• **TO DO**
Repeat each line of the material exactly.

===== DATA BLOCK =====

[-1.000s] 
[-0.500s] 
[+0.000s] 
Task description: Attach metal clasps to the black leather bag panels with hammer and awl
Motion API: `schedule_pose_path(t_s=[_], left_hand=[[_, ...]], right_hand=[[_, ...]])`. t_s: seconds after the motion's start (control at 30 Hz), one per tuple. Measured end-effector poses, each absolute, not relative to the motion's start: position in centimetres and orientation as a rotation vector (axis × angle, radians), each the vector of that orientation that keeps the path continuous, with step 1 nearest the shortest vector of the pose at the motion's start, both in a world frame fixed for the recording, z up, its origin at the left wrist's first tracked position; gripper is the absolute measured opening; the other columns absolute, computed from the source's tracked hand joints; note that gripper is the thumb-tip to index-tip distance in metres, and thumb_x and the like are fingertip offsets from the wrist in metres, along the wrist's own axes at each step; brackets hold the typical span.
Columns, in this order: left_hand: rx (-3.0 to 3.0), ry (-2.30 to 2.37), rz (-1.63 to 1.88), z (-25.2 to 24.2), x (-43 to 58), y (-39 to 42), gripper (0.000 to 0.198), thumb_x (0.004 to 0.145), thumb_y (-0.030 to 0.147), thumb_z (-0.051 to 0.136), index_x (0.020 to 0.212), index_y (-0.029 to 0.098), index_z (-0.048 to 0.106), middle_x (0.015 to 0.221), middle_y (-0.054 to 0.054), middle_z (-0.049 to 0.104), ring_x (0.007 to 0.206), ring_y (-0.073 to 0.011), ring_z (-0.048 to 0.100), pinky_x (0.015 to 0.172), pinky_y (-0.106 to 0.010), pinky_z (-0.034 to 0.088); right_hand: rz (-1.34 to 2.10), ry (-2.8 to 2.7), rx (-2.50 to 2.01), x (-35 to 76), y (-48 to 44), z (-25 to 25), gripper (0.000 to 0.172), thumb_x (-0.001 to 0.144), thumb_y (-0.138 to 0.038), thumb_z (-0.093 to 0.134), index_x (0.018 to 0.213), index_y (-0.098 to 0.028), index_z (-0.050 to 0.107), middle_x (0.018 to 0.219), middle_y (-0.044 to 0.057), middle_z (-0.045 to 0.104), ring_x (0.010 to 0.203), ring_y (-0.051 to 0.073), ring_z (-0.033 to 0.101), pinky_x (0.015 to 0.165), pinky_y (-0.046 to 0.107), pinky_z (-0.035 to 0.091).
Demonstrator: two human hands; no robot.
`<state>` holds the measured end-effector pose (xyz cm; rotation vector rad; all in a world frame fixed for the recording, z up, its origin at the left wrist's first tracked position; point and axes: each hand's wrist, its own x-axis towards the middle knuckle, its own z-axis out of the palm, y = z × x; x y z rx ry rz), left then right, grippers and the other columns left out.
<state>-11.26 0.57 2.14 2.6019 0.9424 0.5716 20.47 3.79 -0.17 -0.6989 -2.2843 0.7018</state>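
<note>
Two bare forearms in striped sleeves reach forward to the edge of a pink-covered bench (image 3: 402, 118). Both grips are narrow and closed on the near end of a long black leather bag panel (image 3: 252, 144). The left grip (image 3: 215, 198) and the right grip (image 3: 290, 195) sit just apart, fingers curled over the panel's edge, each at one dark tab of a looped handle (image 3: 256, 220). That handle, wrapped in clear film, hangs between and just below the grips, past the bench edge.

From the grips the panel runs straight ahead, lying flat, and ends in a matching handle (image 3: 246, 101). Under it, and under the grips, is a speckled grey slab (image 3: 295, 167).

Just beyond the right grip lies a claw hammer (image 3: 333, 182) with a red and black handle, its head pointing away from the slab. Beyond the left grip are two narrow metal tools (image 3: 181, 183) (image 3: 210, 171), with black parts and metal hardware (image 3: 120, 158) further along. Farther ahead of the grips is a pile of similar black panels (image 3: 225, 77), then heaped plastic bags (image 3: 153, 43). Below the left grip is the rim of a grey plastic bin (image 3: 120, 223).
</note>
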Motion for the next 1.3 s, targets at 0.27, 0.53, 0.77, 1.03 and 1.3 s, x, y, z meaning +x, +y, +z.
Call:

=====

• **ANSWER BELOW**
[-1.000s] 
[-0.500s] 
[+0.000s] 
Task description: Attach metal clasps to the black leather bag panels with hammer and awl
Motion API: `schedule_pose_path(t_s=[_], left_hand=[[_, ...]], right_hand=[[_, ...]])`. t_s: seconds after the motion's start (control at 30 Hz), one per tuple. Measured end-effector poses, each absolute, not relative to the motion's start: position in centimetres and orientation as a rotation vector (axis × angle, radians), each the vector of that orientation that keeps the path continuous, with step 1 nearest the shortest vector of the pose at the motion's start, both in a world frame fixed for the recording, z up, its origin at the left wrist's first tracked position; gripper is the absolute measured opening; the other columns absolute, computed from the source's tracked hand joints; note that gripper is the thumb-tip to index-tip distance in metres, and thumb_x and the like are fingertip offsets from the wrist in metres, along the wrist's own axes at each step; brackets hold the typical span.
Columns, in this order: left_hand: rx (-3.0 to 3.0), ry (-2.30 to 2.37), rz (-1.63 to 1.88), z (-25.2 to 24.2), x (-43 to 58), y (-39 to 42), gripper (0.000 to 0.198), thumb_x (0.004 to 0.145), thumb_y (-0.030 to 0.147), thumb_z (-0.051 to 0.136), index_x (0.020 to 0.212), index_y (-0.029 to 0.098), index_z (-0.048 to 0.106), middle_x (0.015 to 0.221), middle_y (-0.054 to 0.054), middle_z (-0.049 to 0.104), ring_x (0.007 to 0.206), ring_y (-0.073 to 0.011), ring_z (-0.048 to 0.100), pinky_x (0.015 to 0.172), pinky_y (-0.106 to 0.010), pinky_z (-0.034 to 0.088); right_hand: rz (-1.34 to 2.10), ry (-2.8 to 2.7), rx (-2.50 to 2.01), x (-35 to 76), y (-48 to 44), z (-25 to 25), gripper (0.000 to 0.172), thumb_x (-0.001 to 0.144), thumb_y (-0.138 to 0.038), thumb_z (-0.093 to 0.134), index_x (0.018 to 0.213), index_y (-0.098 to 0.028), index_z (-0.050 to 0.107), middle_x (0.018 to 0.219), middle_y (-0.044 to 0.057), middle_z (-0.045 to 0.104), ring_x (0.010 to 0.203), ring_y (-0.051 to 0.073), ring_z (-0.033 to 0.101), pinky_x (0.015 to 0.165), pinky_y (-0.046 to 0.107), pinky_z (-0.035 to 0.091).
Demonstrator: two human hands; no robot.
`<state>` holds the measured end-effector pose (xyz cm; rotation vector rad; all in a world frame fixed for the recording, z up, its origin at the left wrist's first tracked position; point and axes: each hand's wrist, its own x-axis towards the middle knuckle, its own z-axis out of the palm, y = z × x; x y z rx ry rz), left then right, grippers and the other columns left out.
<state>-11.26 0.57 2.14 2.6019 0.9424 0.5716 20.47 3.79 -0.17 -0.6989 -2.2843 0.7018</state>
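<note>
Two bare forearms in striped sleeves reach forward to the edge of a pink-covered bench (image 3: 402, 118). Both grips are narrow and closed on the near end of a long black leather bag panel (image 3: 252, 144). The left grip (image 3: 215, 198) and the right grip (image 3: 290, 195) sit just apart, fingers curled over the panel's edge, each at one dark tab of a looped handle (image 3: 256, 220). That handle, wrapped in clear film, hangs between and just below the grips, past the bench edge.

From the grips the panel runs straight ahead, lying flat, and ends in a matching handle (image 3: 246, 101). Under it, and under the grips, is a speckled grey slab (image 3: 295, 167).

Just beyond the right grip lies a claw hammer (image 3: 333, 182) with a red and black handle, its head pointing away from the slab. Beyond the left grip are two narrow metal tools (image 3: 181, 183) (image 3: 210, 171), with black parts and metal hardware (image 3: 120, 158) further along. Farther ahead of the grips is a pile of similar black panels (image 3: 225, 77), then heaped plastic bags (image 3: 153, 43). Below the left grip is the rim of a grey plastic bin (image 3: 120, 223).
</note>
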Motion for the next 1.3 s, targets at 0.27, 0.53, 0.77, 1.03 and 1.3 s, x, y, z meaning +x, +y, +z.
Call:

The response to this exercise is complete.